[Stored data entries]
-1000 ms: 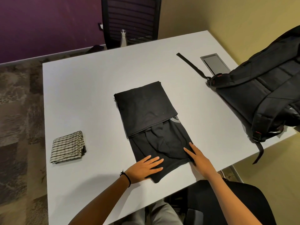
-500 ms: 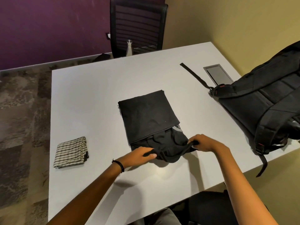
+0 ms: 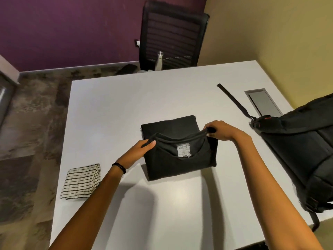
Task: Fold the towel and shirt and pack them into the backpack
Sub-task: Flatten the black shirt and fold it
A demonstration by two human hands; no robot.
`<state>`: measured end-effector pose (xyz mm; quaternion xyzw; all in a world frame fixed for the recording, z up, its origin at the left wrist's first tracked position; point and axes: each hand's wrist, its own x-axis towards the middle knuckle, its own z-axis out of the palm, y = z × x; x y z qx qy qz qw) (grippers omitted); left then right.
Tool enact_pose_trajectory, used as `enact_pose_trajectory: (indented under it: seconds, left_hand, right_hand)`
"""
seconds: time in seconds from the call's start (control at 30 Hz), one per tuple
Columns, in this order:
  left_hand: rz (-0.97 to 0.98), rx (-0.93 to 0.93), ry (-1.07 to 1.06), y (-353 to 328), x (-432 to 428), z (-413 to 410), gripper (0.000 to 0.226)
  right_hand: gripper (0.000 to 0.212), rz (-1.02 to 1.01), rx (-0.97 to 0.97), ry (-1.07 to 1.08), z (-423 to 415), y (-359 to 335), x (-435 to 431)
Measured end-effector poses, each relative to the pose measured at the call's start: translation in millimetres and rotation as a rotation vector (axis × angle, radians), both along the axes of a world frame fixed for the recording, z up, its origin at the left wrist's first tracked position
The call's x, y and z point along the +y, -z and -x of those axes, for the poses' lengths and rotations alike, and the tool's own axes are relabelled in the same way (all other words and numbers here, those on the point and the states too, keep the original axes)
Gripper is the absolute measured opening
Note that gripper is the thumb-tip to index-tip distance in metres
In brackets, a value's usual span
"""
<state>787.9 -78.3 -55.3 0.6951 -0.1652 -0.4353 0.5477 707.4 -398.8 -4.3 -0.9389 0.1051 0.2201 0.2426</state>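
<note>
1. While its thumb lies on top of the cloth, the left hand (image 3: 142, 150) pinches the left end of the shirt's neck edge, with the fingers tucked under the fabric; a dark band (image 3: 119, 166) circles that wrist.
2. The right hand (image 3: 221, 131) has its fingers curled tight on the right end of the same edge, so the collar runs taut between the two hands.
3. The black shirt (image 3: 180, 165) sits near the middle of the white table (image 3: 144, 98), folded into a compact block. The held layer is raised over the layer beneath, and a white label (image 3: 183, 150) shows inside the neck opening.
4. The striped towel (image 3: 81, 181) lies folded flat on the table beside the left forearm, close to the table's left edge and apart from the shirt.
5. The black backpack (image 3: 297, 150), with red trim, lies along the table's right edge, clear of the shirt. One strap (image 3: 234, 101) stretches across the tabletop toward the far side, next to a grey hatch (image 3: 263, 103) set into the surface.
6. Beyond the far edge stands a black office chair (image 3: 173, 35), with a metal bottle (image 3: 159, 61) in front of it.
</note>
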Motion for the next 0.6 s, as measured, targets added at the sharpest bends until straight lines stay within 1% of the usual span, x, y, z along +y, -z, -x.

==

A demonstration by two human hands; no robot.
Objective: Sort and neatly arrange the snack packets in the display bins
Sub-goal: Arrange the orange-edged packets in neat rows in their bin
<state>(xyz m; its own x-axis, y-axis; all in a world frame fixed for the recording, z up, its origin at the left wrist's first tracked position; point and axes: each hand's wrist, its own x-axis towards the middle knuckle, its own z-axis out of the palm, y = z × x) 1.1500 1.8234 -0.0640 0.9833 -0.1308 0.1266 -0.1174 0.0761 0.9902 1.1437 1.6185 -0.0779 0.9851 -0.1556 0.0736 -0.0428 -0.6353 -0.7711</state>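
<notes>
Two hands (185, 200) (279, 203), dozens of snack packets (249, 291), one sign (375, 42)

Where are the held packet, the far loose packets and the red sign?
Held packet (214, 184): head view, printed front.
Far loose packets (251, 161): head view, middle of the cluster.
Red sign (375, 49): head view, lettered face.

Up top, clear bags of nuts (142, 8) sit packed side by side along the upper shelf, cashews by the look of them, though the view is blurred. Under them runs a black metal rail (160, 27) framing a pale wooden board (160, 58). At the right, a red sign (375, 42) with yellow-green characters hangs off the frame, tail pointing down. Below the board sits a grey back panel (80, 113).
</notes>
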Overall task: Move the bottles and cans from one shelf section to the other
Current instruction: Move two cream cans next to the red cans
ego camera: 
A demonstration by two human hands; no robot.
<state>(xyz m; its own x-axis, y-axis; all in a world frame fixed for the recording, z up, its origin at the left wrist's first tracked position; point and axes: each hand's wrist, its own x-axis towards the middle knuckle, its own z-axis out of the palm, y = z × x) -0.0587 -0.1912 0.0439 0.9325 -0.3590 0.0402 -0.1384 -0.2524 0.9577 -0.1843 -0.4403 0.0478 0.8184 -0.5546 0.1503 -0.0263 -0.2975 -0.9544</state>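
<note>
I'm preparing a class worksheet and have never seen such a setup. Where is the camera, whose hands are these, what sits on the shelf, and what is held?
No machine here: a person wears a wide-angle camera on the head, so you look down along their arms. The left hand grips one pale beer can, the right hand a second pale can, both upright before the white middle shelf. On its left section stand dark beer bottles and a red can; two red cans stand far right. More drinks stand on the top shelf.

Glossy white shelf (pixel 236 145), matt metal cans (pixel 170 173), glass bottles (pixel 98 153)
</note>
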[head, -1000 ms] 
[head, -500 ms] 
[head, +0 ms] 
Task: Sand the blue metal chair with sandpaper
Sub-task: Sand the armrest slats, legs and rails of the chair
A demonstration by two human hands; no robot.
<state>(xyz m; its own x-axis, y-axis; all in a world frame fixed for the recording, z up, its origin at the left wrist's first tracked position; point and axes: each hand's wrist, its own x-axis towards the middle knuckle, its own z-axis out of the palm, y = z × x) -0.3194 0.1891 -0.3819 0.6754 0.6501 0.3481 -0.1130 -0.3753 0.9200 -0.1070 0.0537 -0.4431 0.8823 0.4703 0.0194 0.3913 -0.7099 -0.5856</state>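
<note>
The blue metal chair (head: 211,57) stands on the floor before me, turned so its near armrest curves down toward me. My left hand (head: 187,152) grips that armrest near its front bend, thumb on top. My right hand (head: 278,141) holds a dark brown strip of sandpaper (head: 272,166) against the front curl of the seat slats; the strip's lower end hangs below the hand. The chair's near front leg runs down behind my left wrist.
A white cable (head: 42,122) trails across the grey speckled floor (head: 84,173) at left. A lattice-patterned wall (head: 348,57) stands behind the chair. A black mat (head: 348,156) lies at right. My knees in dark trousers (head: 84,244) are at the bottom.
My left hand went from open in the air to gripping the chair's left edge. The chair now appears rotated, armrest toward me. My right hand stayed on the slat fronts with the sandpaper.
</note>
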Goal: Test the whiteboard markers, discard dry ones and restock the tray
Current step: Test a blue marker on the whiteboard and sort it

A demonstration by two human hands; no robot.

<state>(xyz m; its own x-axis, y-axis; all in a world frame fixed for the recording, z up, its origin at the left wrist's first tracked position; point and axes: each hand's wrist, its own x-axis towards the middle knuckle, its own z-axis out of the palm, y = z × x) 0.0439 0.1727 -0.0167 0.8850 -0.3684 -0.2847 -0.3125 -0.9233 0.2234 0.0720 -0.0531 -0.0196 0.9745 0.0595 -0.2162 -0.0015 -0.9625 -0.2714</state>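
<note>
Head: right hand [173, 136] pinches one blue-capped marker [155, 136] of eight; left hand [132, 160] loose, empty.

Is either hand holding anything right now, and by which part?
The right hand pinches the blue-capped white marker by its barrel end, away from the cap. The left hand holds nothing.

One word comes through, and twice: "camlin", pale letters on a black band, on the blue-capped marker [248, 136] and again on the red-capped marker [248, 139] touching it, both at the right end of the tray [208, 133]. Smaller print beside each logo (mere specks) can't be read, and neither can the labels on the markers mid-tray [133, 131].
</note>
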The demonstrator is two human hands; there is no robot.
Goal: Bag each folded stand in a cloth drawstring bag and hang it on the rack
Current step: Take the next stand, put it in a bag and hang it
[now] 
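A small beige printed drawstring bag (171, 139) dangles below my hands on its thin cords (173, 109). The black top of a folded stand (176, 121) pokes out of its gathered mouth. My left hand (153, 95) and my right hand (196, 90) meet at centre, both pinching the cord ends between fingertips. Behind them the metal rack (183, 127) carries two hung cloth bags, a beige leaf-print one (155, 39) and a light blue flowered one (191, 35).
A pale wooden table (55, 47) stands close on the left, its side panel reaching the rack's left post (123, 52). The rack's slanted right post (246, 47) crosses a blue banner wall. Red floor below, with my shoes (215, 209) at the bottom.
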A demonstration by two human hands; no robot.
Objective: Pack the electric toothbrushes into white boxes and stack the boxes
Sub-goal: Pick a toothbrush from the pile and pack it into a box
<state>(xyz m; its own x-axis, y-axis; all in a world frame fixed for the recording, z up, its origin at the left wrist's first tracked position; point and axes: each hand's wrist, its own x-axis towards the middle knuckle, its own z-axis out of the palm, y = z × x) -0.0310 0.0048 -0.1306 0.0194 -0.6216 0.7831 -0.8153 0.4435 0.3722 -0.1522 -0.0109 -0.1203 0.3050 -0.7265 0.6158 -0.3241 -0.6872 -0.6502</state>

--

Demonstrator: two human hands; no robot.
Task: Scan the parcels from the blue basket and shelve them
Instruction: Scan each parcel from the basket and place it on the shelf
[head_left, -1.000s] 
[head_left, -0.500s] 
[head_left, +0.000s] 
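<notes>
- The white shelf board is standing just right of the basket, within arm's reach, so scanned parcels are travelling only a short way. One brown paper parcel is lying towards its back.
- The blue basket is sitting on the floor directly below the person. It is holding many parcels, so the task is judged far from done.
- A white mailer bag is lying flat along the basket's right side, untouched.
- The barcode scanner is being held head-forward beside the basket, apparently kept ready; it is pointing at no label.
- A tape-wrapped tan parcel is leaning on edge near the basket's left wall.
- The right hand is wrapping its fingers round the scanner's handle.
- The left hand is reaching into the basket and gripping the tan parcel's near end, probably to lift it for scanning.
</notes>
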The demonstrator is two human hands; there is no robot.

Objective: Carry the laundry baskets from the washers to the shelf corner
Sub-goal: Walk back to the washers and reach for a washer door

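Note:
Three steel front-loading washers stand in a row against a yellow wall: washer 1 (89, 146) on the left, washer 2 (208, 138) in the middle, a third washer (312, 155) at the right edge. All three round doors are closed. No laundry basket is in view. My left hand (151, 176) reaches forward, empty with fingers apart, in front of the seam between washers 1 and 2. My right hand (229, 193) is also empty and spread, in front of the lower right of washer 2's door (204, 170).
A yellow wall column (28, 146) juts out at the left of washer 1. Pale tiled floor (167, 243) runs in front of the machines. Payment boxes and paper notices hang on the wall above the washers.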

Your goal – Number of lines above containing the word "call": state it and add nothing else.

Exercise solution – 3